Seja como for, Peskov manteve a chama da dúvida acesa. Ela pode iluminar, contudo, um caminho para o fim do conflito, sinalizando o que Moscou consideraria seus termos: a extirpação de 18% do vizinho, fora os 4% que já controlava na Crimeia. Kiev rejeita isso, mas a tensão e a contínua crise energética acerca do gás russo na Europa pode pressionar governos.
A renovada ameaça nuclear vem um dia depois de a Otan, aliança militar liderada pelos EUA, iniciar seu exercício anual de simulação de ataques atômicos táticos.

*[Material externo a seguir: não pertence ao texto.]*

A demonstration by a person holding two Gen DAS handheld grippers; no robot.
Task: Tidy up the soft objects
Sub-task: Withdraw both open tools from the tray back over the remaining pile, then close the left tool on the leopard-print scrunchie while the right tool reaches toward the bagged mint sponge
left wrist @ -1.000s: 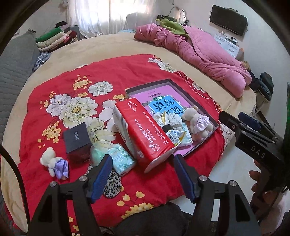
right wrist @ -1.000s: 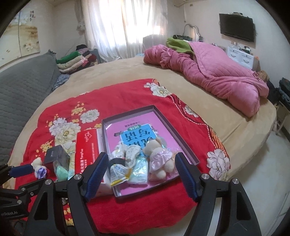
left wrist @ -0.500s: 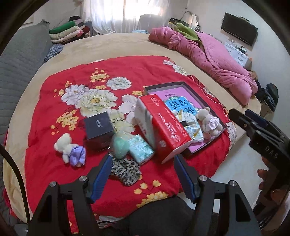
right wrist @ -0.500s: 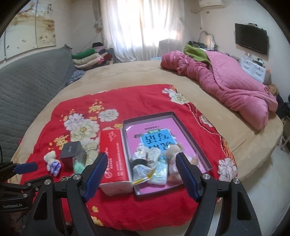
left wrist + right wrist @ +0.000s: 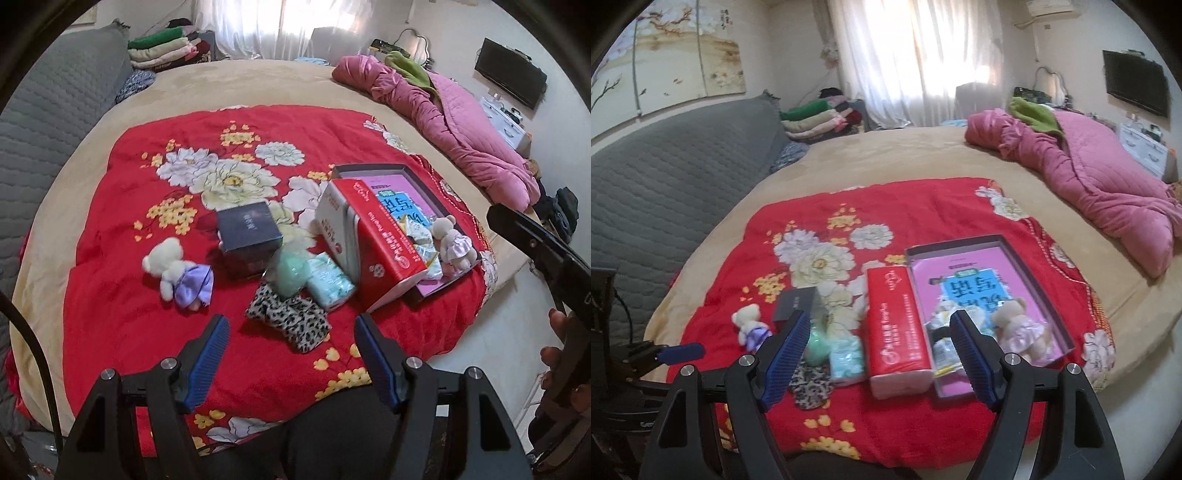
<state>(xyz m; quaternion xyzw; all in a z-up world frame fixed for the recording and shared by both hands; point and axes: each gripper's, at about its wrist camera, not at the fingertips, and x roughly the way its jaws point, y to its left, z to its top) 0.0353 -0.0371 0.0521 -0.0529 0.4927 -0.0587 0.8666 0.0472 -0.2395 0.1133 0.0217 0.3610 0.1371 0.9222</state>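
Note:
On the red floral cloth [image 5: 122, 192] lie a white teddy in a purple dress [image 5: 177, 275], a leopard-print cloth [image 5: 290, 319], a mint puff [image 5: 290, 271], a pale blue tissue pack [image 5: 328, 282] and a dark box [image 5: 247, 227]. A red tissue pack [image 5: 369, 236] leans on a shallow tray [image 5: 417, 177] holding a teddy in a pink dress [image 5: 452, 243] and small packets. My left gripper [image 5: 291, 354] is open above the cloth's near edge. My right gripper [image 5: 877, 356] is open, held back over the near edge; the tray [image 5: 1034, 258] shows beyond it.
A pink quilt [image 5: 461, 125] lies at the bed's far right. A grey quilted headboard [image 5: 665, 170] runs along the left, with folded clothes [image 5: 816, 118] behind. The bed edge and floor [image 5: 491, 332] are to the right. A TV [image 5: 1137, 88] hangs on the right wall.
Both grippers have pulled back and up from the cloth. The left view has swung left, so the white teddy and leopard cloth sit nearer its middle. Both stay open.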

O Steadfast Noon se desenrola na Bélgica, no Reino Unido e no mar do Norte, envolvendo 60 aviões, incluindo bombardeiros estratégicos B-52.
Para complicar, a Otan espera para os próximos dias o começo da simulação anual russa, o Grom-2022, que em outras edições envolveu várias forças estratégicas, com lançamento de mísseis e emprego de submarinos.
Adicionando mistério ao clima carregado, o ministro da Defesa britânico, Ben Wallace, cancelou inesperadamente uma ida ao Parlamento e viajou para Washington para discutir questões de segurança. Segundo seu adjunto James Heappey disse à TV Sky News, Wallace "estava indo ter o tipo de conversa que… É inacreditável mesmo, o fato é que estamos em um tempo em que esse tipo de conversa é necessária".